*What you will do*
Would you repeat every line below exactly, please?

*Supplied information*
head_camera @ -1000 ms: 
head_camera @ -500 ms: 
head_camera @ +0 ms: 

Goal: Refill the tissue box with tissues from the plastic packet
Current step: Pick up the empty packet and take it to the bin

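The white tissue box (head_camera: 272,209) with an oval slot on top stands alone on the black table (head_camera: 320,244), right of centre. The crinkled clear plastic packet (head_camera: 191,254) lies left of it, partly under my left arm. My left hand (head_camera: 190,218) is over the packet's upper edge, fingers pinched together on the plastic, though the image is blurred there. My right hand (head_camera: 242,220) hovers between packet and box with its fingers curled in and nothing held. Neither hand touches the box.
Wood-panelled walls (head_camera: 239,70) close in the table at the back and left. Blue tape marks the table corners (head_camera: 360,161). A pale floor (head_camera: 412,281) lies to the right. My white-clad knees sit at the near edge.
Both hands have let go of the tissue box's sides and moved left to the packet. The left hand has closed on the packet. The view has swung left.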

*Solution to this task*
head_camera @ -1000 ms: 
head_camera @ -500 ms: 
head_camera @ +0 ms: 

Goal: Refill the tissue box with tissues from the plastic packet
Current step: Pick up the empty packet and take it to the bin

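The white tissue box (head_camera: 272,209) with an oval slot on top stands alone on the black table (head_camera: 320,244), right of centre. The crinkled clear plastic packet (head_camera: 191,254) lies left of it, partly under my left arm. My left hand (head_camera: 190,218) is over the packet's upper edge, fingers pinched together on the plastic, though the image is blurred there. My right hand (head_camera: 242,220) hovers between packet and box with its fingers curled in and nothing held. Neither hand touches the box.
Wood-panelled walls (head_camera: 239,70) close in the table at the back and left. Blue tape marks the table corners (head_camera: 360,161). A pale floor (head_camera: 412,281) lies to the right. My white-clad knees sit at the near edge.
Both hands have let go of the tissue box's sides and moved left to the packet. The left hand has closed on the packet. The view has swung left.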

Nothing more is needed for this answer.